Trainer Jacobsen tut gut daran, die Euphorie um Gidsel hier und da zu bremsen. Er sieht natürlich, wie Gidsel einschlägt und dass er mit 22 Jahren das Potenzial hat, sogar noch viel besser zu werden. Er wisse nicht, ob Gidsel sein wichtigster Spieler sei, sagte Jacobsen: "Ich denke auch, dass wir und seine Teamkollegen gut darin sind, ihn auf diese Bühne zu bringen."

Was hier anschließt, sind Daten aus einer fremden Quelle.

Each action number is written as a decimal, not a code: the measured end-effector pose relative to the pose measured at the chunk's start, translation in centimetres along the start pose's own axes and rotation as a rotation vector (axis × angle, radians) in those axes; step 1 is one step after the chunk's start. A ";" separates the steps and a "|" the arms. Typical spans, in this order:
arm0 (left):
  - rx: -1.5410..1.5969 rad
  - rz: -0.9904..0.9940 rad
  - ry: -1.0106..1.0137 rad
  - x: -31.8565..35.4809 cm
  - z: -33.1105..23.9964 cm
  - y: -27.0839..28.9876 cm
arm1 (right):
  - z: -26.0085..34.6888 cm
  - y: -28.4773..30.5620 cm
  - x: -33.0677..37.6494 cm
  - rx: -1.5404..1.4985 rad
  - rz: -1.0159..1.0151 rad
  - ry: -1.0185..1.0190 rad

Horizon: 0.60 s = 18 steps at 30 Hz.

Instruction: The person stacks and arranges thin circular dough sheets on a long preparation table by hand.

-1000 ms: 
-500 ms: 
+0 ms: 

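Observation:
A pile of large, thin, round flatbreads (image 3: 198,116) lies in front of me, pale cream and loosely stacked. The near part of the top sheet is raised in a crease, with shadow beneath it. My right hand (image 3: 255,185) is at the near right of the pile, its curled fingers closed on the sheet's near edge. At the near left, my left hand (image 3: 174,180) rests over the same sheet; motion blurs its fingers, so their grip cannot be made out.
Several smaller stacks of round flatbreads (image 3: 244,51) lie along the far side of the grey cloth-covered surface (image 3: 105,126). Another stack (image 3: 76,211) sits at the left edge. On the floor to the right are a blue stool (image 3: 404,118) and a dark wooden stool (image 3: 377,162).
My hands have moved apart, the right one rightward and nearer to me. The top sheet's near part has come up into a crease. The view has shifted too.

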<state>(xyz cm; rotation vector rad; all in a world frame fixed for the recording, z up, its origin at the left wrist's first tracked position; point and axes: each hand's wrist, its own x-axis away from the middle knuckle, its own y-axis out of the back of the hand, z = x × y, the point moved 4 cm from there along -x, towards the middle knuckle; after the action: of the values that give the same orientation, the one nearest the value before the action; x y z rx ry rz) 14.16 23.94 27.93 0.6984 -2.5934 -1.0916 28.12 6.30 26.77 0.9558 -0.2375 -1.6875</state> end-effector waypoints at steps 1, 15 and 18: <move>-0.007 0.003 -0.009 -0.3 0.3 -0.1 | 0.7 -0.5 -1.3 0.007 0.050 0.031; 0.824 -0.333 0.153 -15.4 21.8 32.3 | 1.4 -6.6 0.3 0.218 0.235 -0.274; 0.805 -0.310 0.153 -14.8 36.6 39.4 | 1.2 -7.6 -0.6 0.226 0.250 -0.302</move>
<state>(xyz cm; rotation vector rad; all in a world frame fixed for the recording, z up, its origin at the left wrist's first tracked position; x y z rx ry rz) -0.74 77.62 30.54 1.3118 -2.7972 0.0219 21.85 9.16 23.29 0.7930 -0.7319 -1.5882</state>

Unerwarteter Transfer-Coup: Ab Sommer spielt Gidsel für die Füchse Berlin

Es gibt sicher noch Momente, da können die Füchse Berlin nicht fassen, was für ein Coup ihnen da auf dem Transfermarkt geglückt ist. Obwohl halb Europa hinter Gidsel herjagte, konnten ihn Sportvorstand Stefan Kretzschmar und Manager Bob Hanning im vergangenen Sommer verpflichten. Ab dem kommenden Sommer spielt Gidsel dann in der deutschen Hauptstadt, er sagte, er wollte unbedingt zu einem Verein, der etwas mehr tun muss, um Erfolg zu haben - was im Umkehrschluss bedeutet, dass er aus diesem Grund nicht nach Kiel, Flensburg, Barcelona oder Paris gewechselt ist. "Er hat das Herz am richtigen Fleck und ist ein super Typ", sagte Kretzschmar, als der Transfer perfekt war.

Da die Dänen vorzeitig für das Halbfinale qualifiziert waren, schonte Trainer Jacobsen im letzten Hauptrundenspiel Kräfte wie Gidsel oder Hansen. Das Ergebnis: eine 29:30-Niederlage gegen Frankreich und verschlechterte diplomatische Beziehungen zu Island, das sich ebenfalls noch Hoffnungen aufs Halbfinale gemacht hatte. Doch dafür hätten die Dänen nicht gegen Frankreich verlieren dürfen. "Danke für nichts, Dänemark", schrieb das isländische Nachrichtenportal Vísir. Die Dänen treffen zur Strafe nun auf Titelverteidiger Spanien.